Posted by MitchK <mi...@web.de>.
I found your thread at the Solr-user-list. However, it seems like your topic
belongs more to Lucene in general?
I copy my posting from there, so that everything is accessible by one
thread.
--------------------------------------------------------------------------

I think the problems one has to solve are depending on the usecases one has
to deal with. 
It makes a difference whether I got much documents that are bloody similar
but with different contexts and I have to determine what query applies to
what context in what probability for which document - or if I have lots of
editorialy managed documents with relatively clear contexts, because they
offer human-created tags etc. 

I haven't made much experiences with Solr (and no experiences in a
productive environment). However, those experiences I have made show that
spliting the document's context in as small parts as possible is always a
good idea. 
I don't mean splitting in a sense of making the part's of a document
smaller. I mean that in a way of making it easier to decide which part of a
document is more important than another. 
e.g.: I got a social network and every user is able to create his or her own
blog - as a corporation I want to make them all searchable. It would be
beneficial for high-quality search, if I am able to extract the
introduction, the category  (maybe added by the author). 

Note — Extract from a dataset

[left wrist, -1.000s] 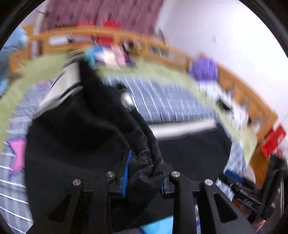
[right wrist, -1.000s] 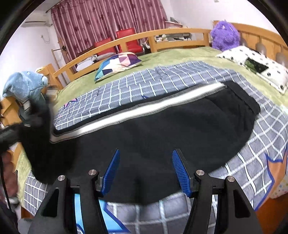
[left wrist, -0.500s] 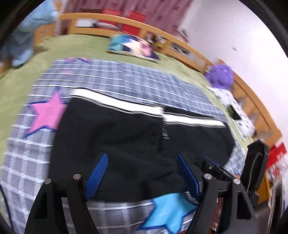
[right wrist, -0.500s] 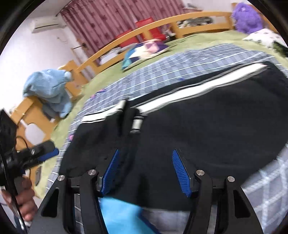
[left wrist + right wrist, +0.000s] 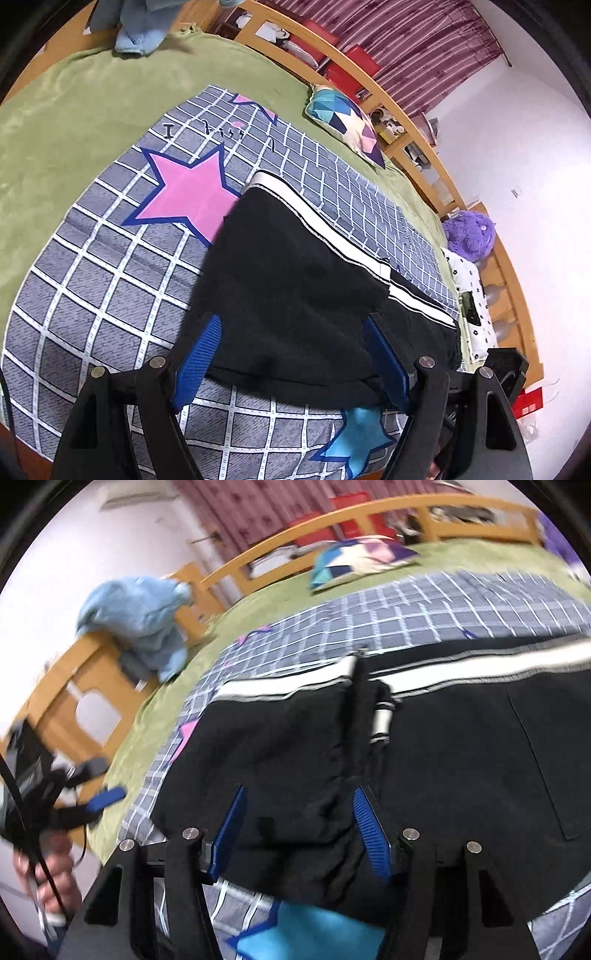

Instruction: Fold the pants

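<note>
Black pants point(image 5: 295, 288) with a white side stripe point(image 5: 314, 218) lie on the checked blanket, the leg end folded over the upper part. In the right wrist view the pants point(image 5: 461, 757) show the folded leg edge running down the middle. My left gripper point(image 5: 291, 354) is open and empty, above the near edge of the folded pants. My right gripper point(image 5: 299, 827) is open and empty over the folded edge. The left gripper also shows in the right wrist view point(image 5: 92, 794), held off the bed's left side.
A grey checked blanket point(image 5: 110, 266) with pink and blue stars covers a green bed sheet point(image 5: 74, 122). A patterned cushion point(image 5: 343, 118), a purple plush point(image 5: 469, 232) and a spotted pillow point(image 5: 469, 295) lie on the bed. A blue plush point(image 5: 144, 613) sits on the wooden frame.
My left gripper let go of the pant leg after carrying it over, and the leg now lies folded. The left gripper drew back. The right gripper swung left toward the fold.
</note>
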A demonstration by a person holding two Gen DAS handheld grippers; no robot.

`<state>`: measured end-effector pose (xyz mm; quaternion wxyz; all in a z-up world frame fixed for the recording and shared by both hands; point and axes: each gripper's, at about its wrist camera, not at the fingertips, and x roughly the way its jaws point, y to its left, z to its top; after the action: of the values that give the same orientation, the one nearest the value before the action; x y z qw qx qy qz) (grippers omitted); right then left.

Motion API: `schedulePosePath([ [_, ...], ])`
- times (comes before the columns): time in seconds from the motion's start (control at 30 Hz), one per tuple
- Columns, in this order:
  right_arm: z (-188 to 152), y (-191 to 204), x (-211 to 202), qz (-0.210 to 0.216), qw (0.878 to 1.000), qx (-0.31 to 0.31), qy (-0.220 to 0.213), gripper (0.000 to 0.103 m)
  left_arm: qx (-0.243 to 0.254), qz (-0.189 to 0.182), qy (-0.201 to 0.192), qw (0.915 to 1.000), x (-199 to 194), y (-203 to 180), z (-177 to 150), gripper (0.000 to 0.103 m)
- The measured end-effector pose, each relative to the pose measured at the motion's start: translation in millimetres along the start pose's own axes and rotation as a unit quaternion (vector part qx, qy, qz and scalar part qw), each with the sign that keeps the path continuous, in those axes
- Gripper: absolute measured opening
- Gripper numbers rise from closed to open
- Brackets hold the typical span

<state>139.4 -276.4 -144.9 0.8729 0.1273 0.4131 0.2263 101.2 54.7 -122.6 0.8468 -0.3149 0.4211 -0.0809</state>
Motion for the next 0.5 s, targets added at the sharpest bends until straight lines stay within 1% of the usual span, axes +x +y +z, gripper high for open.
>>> schedulePosePath([
  [0.07, -1, 8, 6, -0.006, 1.000, -0.018, 0.013, 0.060, 0.012, -0.001, -0.004, 0.9999, -1, -5, -2, 0.078],
  [0.1, -2, 11, 13, -0.018, 0.999, -0.025, 0.025, 0.059, 0.016, -0.001, -0.007, 0.9998, -2, -7, -2, 0.078],
  [0.13, -3, 13, 22, -0.032, 0.998, -0.028, 0.040, 0.047, 0.019, 0.001, -0.011, 0.9998, -3, -8, -3, 0.078],
  [0.17, -4, 13, 31, -0.053, 0.996, -0.032, 0.057, 0.021, 0.021, 0.004, -0.016, 0.9997, -6, -9, -3, 0.078],
  [0.2, -4, 14, 33, -0.063, 0.995, -0.040, 0.059, 0.021, 0.020, 0.005, -0.018, 0.9996, -7, -9, -3, 0.078],
  [0.27, -3, 16, 20, -0.046, 0.997, -0.048, 0.041, 0.017, 0.015, 0.004, -0.017, 0.9997, -8, -6, -3, 0.078],
  [0.33, 1, 16, -14, 0.013, 1.000, -0.027, -0.010, 0.017, 0.009, 0.003, -0.014, 0.9999, -8, -3, -3, 0.078],
  [0.37, 1, 14, -27, 0.034, 0.999, -0.018, -0.023, 0.017, 0.007, 0.003, -0.012, 0.9999, -8, -2, -2, 0.078],
  [0.4, 0, 14, -32, 0.039, 0.999, -0.015, -0.026, 0.018, 0.005, 0.004, -0.009, 0.9999, -7, 0, -2, 0.078],
  [0.47, -9, 15, -26, 0.031, 0.999, -0.029, 0.001, 0.024, 0.005, 0.003, -0.007, 1.0000, -6, 0, -2, 0.078],
  [0.5, -15, 16, -14, 0.017, 0.998, -0.043, 0.031, 0.027, 0.006, 0.002, -0.005, 1.0000, -6, 0, -3, 0.078],
])
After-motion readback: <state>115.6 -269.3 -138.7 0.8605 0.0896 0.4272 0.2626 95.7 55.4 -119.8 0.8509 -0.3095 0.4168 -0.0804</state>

According to this: If this is not done by people, or not well done enough,
than I need to do so algorithmically. 
e.g.: 
If I got a dictionary of person-names, than I could use the keepWordFilter
to create a field I can facet *and* boost on. 
Let's say the user writes about Paris Hilton, Barrack Obama or any other
well known person, than I can extract their names from the content in an
easy way - of course this could be done better, but that's not the point
here. 
If I search for "Obama's speech" all documents with "Obama" could get a
boost. 
The difference between the solution without this keepWordFilter-feature
would be, that Solr does not know that the most important word in this query
is "Obama". 

It is only a shortcut of some ideas on how one can improve the relevancy
with several features that Solr offers out-of-the-box. Some of them could be
improved with external NLP-tools. 

My biggest problem with relevancy is, that I can't work with metadata
computed on the fly or every hour out of the box (okay, you mentioned at the
discussion on the dev-list that it may be possible, however I answered that
the feature you talked about is not well documented, so that I don't know if
it fits my needs or how to use it). 

How to avoid over- or under-tuning? 
Easily: Testing every change I made on scoring-factors against a lot of
queries. If it looks good in 9 of 10 cases in a real good way, than the 10th
case runs against a really bad query or could be solved with a facet or...
there are a lot of ideas how to solve this. What I really want to say is:
Test as much as you can and try to realize what your changes really mean
(for example I can make a boost on the title of a document with a value of
1.000, every other field has got a boost-value between 1 and 10. I am
relatively sure that this meets the needs for some queries but works
catastrophal with the rest). 
It really helps to understand how Lucene's similarity works and what those
factors mean in reality to your existing data. Maybe you need to change the
smiliarity, because you don't want that the length of a document influences
the score of it. 

Just some thougths. I don't think that I tell you much new stuff, however,
if you got any questions or want to know more about this or that, please
ask. 
Unfortunately I can't go to the ApacheCon, but hopefully it helps to give a
good presentation. 

Kind regards 
- Mitch
-- 
View this message in context: http://lucene.472066.n3.nabble.com/Relevancy-Practices-tp765363p768902.html
Sent from the Lucene - Java Users mailing list archive at Nabble.com.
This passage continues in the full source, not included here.